Review - Innocent Words Magazine
$ell the Sky
Upwell’s $ell the Sky is an interesting animal. What I mean by that is, you’re never too certain of just what is around the next corner. At times it comes over brooding and electric like something Drain STH left behind, others it wails like Mindless Self Indulgence, and then at other times it sounds like Dog Fashion Disco.

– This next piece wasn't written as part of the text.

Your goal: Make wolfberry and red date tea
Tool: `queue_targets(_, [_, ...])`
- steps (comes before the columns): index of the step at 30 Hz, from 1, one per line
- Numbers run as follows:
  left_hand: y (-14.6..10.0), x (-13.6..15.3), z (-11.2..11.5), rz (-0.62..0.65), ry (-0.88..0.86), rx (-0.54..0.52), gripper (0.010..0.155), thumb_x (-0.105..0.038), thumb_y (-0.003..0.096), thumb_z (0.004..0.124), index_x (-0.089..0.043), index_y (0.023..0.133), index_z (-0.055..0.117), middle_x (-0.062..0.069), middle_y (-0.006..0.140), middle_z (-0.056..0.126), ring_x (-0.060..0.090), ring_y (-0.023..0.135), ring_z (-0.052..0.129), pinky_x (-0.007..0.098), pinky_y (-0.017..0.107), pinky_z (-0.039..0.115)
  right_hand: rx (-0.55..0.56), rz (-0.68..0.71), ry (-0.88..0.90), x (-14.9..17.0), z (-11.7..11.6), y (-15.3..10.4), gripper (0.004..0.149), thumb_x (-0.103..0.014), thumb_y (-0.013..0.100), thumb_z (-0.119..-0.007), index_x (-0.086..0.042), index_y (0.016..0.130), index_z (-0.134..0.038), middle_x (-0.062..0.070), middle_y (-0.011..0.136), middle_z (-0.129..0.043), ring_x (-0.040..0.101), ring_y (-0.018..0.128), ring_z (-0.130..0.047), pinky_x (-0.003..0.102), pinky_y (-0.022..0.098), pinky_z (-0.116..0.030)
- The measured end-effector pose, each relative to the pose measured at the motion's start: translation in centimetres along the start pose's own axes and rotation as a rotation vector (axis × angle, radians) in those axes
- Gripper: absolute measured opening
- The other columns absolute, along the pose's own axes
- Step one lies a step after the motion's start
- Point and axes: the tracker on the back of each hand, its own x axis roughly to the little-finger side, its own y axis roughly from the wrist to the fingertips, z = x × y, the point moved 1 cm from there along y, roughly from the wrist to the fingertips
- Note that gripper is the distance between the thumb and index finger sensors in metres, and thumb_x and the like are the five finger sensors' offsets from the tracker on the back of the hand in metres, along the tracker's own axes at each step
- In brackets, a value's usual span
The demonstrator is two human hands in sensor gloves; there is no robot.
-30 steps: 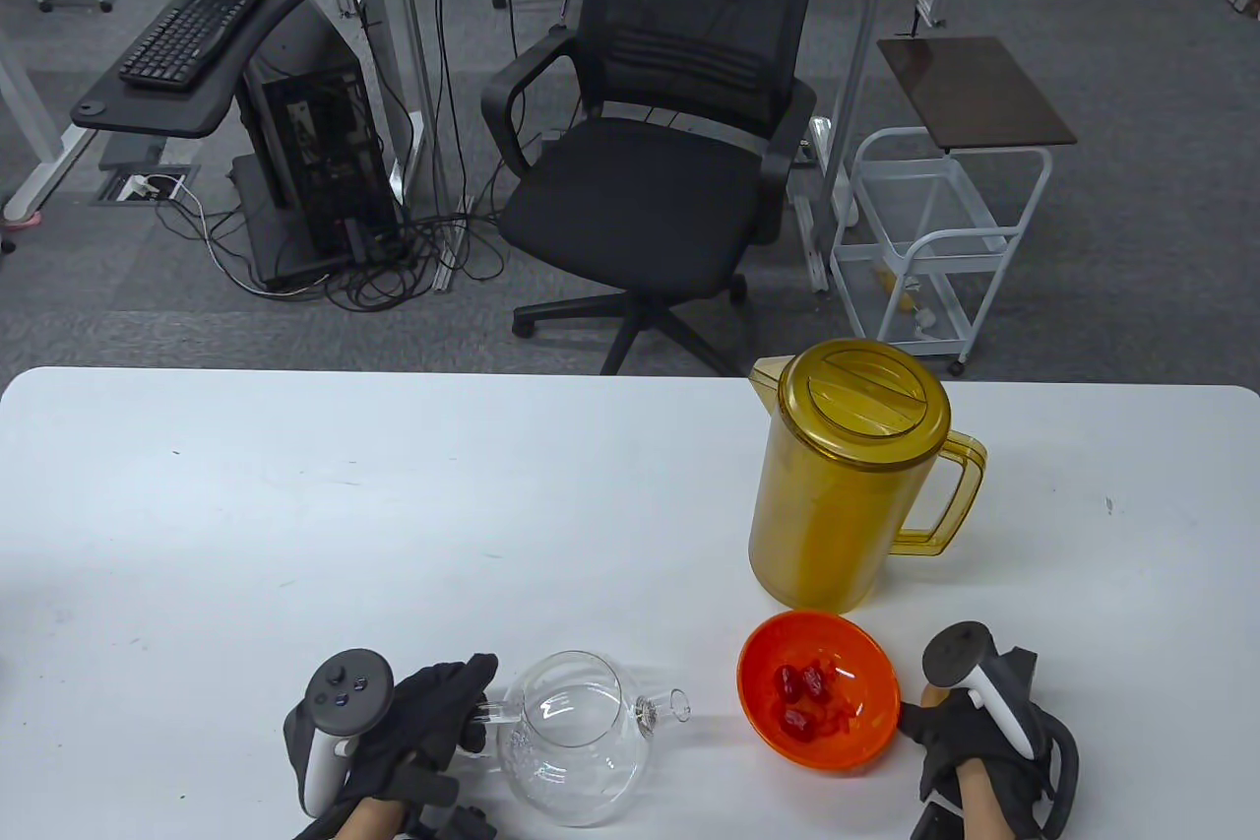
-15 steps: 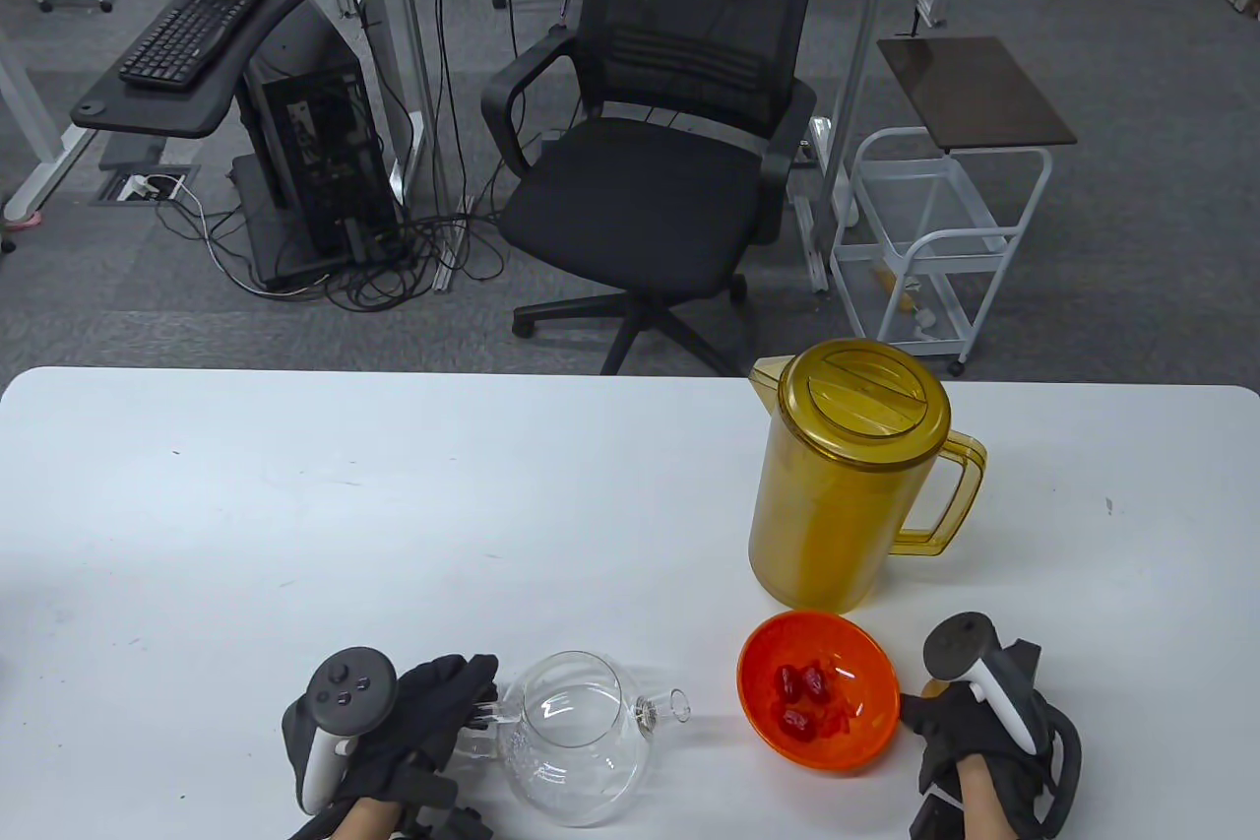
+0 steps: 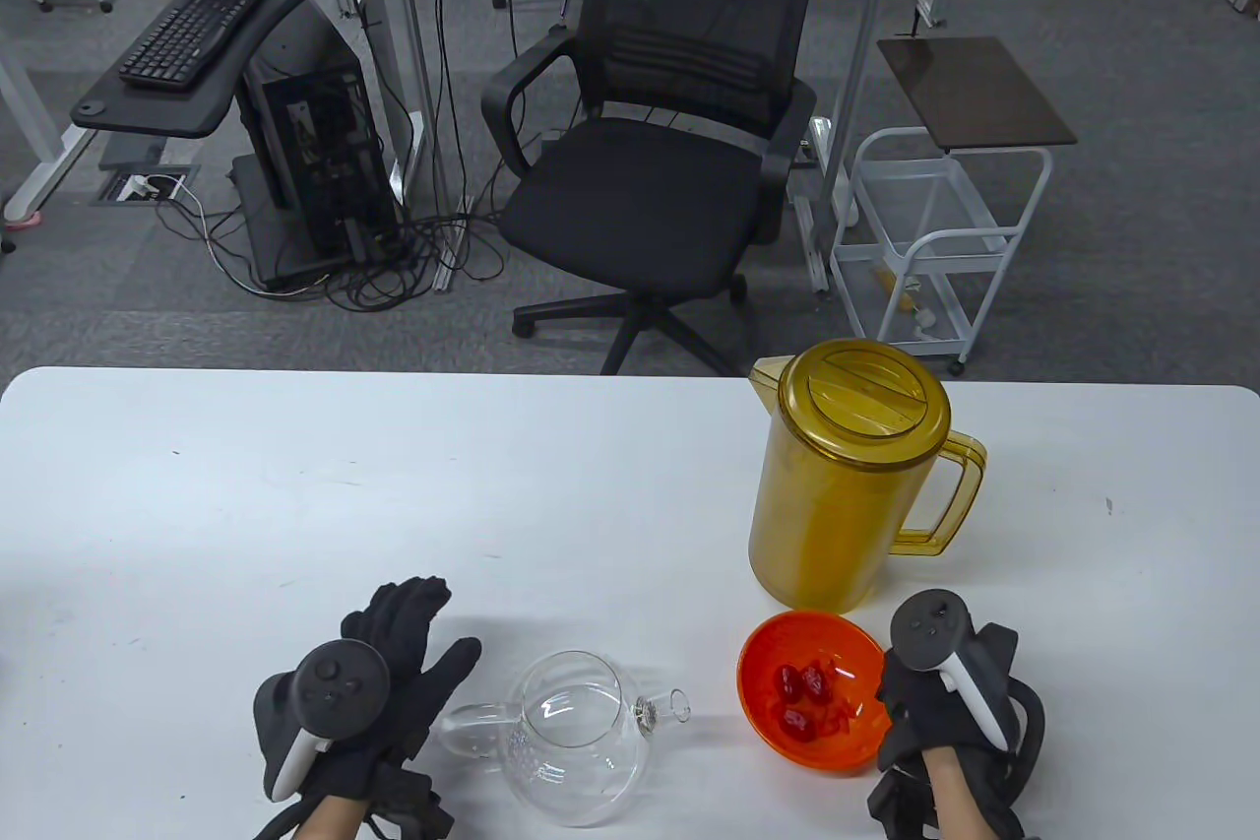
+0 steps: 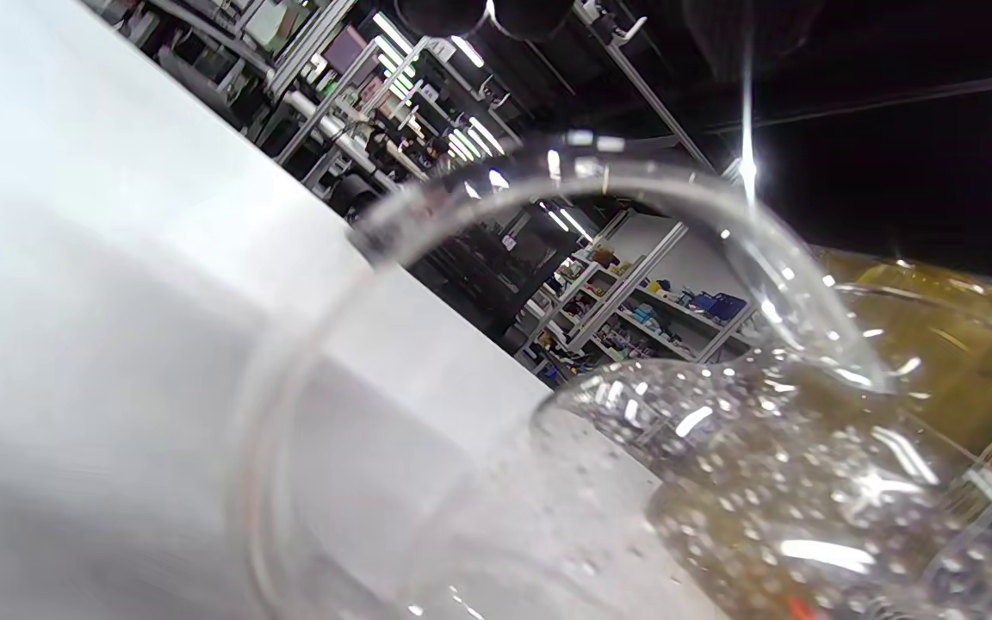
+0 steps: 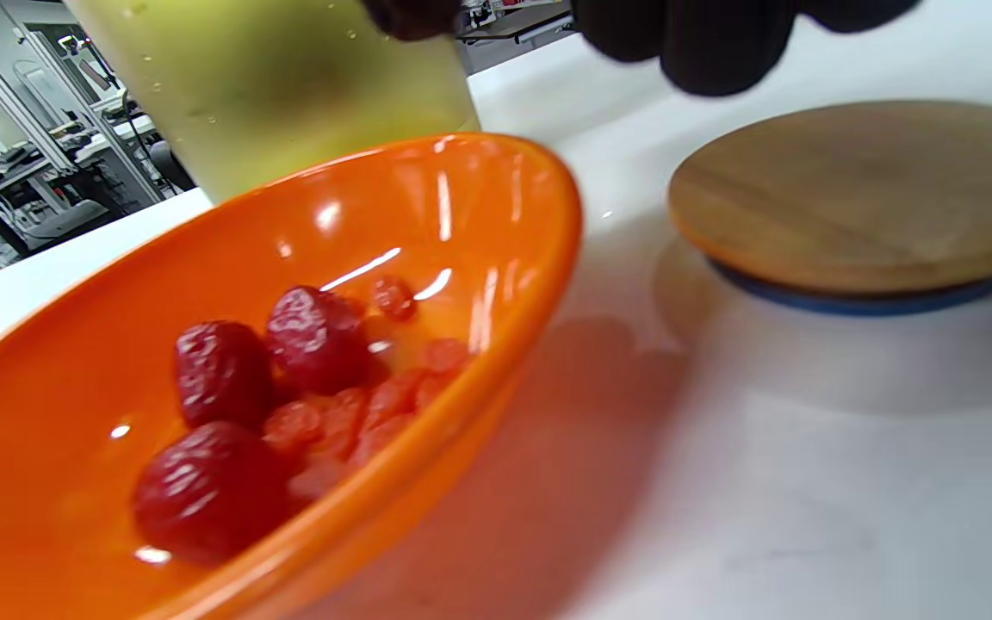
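Left hand (image 3: 379, 682) came off teapot (image 3: 576, 737) handle, fingers now spread, right hand (image 3: 930, 712) moved up against bowl (image 3: 817, 704) at its 3 o'clock, its fingers' state unclear; risk: knuckles nudge the rim, spilling dates (image 3: 799, 697) onto worktop (image 3: 394, 505).

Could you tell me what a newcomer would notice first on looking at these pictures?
Most likely the tall amber pitcher, lid on, standing at the right of the white table. Just in front of it sits the orange bowl of red dates, with the right hand at its right edge. To the left stands a clear glass teapot with no lid, the left hand open beside its handle.
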Motion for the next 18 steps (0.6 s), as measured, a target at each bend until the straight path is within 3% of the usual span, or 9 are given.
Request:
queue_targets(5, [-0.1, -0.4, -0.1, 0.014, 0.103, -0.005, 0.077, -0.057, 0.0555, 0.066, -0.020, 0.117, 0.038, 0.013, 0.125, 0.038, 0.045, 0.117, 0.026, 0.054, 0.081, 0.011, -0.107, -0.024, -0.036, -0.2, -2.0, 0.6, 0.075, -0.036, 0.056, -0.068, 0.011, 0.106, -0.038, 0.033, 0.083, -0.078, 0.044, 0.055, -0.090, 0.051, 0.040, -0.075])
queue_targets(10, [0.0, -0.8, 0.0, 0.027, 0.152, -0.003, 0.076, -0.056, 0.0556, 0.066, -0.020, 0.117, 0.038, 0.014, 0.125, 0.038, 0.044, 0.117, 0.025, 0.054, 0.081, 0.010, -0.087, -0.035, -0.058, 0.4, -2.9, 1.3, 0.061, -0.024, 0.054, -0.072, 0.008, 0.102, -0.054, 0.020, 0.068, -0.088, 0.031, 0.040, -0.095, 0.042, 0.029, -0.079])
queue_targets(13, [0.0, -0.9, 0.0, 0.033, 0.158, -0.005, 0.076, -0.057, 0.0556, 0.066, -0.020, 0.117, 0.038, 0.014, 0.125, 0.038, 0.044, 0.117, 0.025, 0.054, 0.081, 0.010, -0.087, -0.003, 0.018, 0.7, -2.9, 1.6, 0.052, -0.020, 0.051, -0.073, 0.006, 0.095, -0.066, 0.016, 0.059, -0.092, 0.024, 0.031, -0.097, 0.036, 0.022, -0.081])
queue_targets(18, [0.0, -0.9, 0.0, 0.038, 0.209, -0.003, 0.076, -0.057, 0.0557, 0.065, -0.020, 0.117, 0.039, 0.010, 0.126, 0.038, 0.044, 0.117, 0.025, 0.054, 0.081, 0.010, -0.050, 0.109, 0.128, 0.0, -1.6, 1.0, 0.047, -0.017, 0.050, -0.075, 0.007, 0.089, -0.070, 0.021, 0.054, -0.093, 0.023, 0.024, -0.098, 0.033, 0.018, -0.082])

It’s a different sound for sure. It’s not quite rock, not quite metal, but falls somewhere in-between. At ten tracks $ell the Sky plays quick, and definitely doesn’t fade or bore along the way. The female vocals of Michelle Pavcovich are a strong touch throughout, and the guitar work of Steve Schneider will keep you guessing. His guitars are towering and throughout all of the odd-timing changes and chucky bass lines, Upwell doesn’t forget how to write an accessible hook. "44229868" might be the best track on the record through its smoky, almost Southern style vocals, menacing guitar work and unwavering drumming. Upwell understand that a good record is also a complete record, and that’s just what $ell the Sky is, a complete record with well-built tracks from beginning to end.
I wouldn’t say $ell the Sky is for everyone, but those looking for a fresh sound (like me) will want to take a chance on it. It is one of the better records I have heard from a band hailing from Seattle in some time.
~ Brian Campbell
Review - Pop Rocket Press
Sell The Sky
If you’re looking for female-fronted vocals such as Evanescence, forget it. Singer Michelle Pavcovich is way too powerful a presence for that. Upwell updates the Seattle sound with some pop flourishes and impressive guitar lines, while giving the nod to late 80s bands such as the Nymphs, L7, and Soundgarden. They mix the occasional ballad with crushing vocals and some Black Sabbath stylings, satisfying all the headbangers in the audience. Sell The Sky does meander a bit at times, with too many change-ups for its own good. But if you’ve burned out all your favorite Sub-Pop grunge and need something new, Upwell is the band.